§ WHAT IS EXPECTED: The full listing, word for word and free of images, is the expected result.

§ DATA EXCERPT:
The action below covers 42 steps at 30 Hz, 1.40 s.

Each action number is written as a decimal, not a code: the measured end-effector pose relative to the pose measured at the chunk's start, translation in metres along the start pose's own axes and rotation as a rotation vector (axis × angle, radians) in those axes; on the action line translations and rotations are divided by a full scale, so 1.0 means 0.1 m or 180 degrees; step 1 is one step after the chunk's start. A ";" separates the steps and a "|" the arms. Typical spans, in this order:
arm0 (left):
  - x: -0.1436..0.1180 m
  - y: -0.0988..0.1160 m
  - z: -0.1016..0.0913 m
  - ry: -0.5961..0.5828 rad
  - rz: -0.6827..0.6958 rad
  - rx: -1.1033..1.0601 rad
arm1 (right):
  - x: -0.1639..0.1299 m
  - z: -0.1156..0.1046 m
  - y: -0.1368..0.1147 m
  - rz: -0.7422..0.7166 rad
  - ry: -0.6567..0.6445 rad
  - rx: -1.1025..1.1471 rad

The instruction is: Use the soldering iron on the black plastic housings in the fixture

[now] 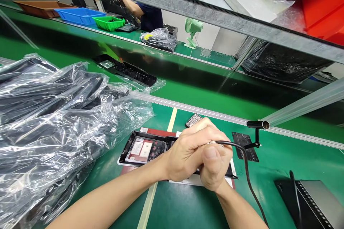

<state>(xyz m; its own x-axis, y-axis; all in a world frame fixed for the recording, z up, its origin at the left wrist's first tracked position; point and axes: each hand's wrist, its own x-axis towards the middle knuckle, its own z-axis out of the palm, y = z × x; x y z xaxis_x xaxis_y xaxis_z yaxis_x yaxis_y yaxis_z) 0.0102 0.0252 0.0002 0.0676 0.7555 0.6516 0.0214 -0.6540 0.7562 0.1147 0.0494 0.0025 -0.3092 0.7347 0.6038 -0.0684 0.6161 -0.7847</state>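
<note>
Head view: left hand (182,154) and right hand (215,166) clasp a corded tool (212,142), its body hidden, over the black panel (161,146) on the bench (188,207), where work appears under way, its finished share untellable, while bagged parts (64,121) alongside seem untouched.

Two bare arms in view. Left forearm (115,193): bare, smooth, longer visible stretch, tapering to a slim, bare wrist (162,166). Right forearm (239,205): bare as well, smooth outline, narrowing toward its wrist (222,188) (shorter stretch, cut off at the lower edge). Left grip (180,155) is a bare hand, smooth back, rounded knuckles, finger lengths partly hidden. Right grip (213,175), also bare; some of its fingers are hidden too. One thumb (211,155) shows a blunt, rounded tip with a short nail. Upper arms and clothing out of view.
</note>
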 end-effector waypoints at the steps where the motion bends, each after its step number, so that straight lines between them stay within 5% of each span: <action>1: 0.00 0.00 0.00 -0.0001 -0.0010 -0.0006 | 0.00 0.00 0.01 -0.0030 0.0002 -0.0042; 42: 0.00 0.00 0.00 -0.0001 -0.0011 -0.0027 | -0.01 -0.02 0.01 -0.0168 -0.0037 -0.0033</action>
<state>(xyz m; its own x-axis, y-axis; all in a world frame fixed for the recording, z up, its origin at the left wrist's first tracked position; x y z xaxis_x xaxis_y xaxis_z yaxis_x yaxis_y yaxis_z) 0.0102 0.0253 0.0006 0.0679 0.7579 0.6489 0.0133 -0.6510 0.7589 0.1167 0.0502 0.0013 -0.3165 0.6978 0.6426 -0.0751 0.6569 -0.7502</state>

§ REPLY:
The action below covers 42 steps at 30 Hz, 1.40 s.

Each action number is written as a decimal, not a code: the measured end-effector pose relative to the pose measured at the chunk's start, translation in metres along the start pose's own axes and rotation as a rotation vector (axis × angle, radians) in those axes; on the action line translations and rotations are divided by a full scale, so 1.0 means 0.1 m or 180 degrees; step 1 is one step after the chunk's start. A ";" separates the steps and a "|" the arms. Typical spans, in this order:
arm0 (left):
  - x: -0.1436..0.1180 m
  - y: -0.0988..0.1160 m
  - z: -0.1016..0.0913 m
  - ry: -0.5961..0.5828 rad
  - rz: -0.6827..0.6958 rad
  - rx: -1.1033..1.0601 rad
arm1 (right):
  - x: -0.1639..0.1299 m
  - z: -0.1156..0.1046 m
  - y: -0.1368..0.1147 m
  - rz: -0.7422..0.7166 rad
  - ry: -0.6567..0.6445 rad
  - rx: -1.1025..1.1471 rad

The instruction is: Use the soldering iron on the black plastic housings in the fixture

[now] 

<state>(xyz m; its own x-axis, y-axis; all in a world frame fixed for the recording, z up, its origin at the left wrist's first tracked position; point and axes: each hand's wrist, its own x-axis towards the middle knuckle, its own z-axis out of the palm, y = z × x; x y z xaxis_x xaxis_y xaxis_z yaxis_x yaxis_y yaxis_z) 0.0102 0.0252 0.0002 0.0676 0.7555 0.6516 0.0214 -0.6540 0.7562 0.1147 0.0494 0.0025 -0.3092 0.7347 0.6038 -0.0684 0.6161 -0.7847</state>
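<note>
Head view: left hand (182,154) and right hand (215,166) clasp a corded tool (212,142), its body hidden, over the black panel (161,146) on the bench (188,207), where work appears under way, its finished share untellable, while bagged parts (64,121) alongside seem untouched.

Two bare arms in view. Left forearm (115,193): bare, smooth, longer visible stretch, tapering to a slim, bare wrist (162,166). Right forearm (239,205): bare as well, smooth outline, narrowing toward its wrist (222,188) (shorter stretch, cut off at the lower edge). Left grip (180,155) is a bare hand, smooth back, rounded knuckles, finger lengths partly hidden. Right grip (213,175), also bare; some of its fingers are hidden too. One thumb (211,155) shows a blunt, rounded tip with a short nail. Upper arms and clothing out of view.
</note>
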 end-effector waypoints at the steps where the motion bends, each after its step number, so that straight lines between them stay within 5% of each span: <action>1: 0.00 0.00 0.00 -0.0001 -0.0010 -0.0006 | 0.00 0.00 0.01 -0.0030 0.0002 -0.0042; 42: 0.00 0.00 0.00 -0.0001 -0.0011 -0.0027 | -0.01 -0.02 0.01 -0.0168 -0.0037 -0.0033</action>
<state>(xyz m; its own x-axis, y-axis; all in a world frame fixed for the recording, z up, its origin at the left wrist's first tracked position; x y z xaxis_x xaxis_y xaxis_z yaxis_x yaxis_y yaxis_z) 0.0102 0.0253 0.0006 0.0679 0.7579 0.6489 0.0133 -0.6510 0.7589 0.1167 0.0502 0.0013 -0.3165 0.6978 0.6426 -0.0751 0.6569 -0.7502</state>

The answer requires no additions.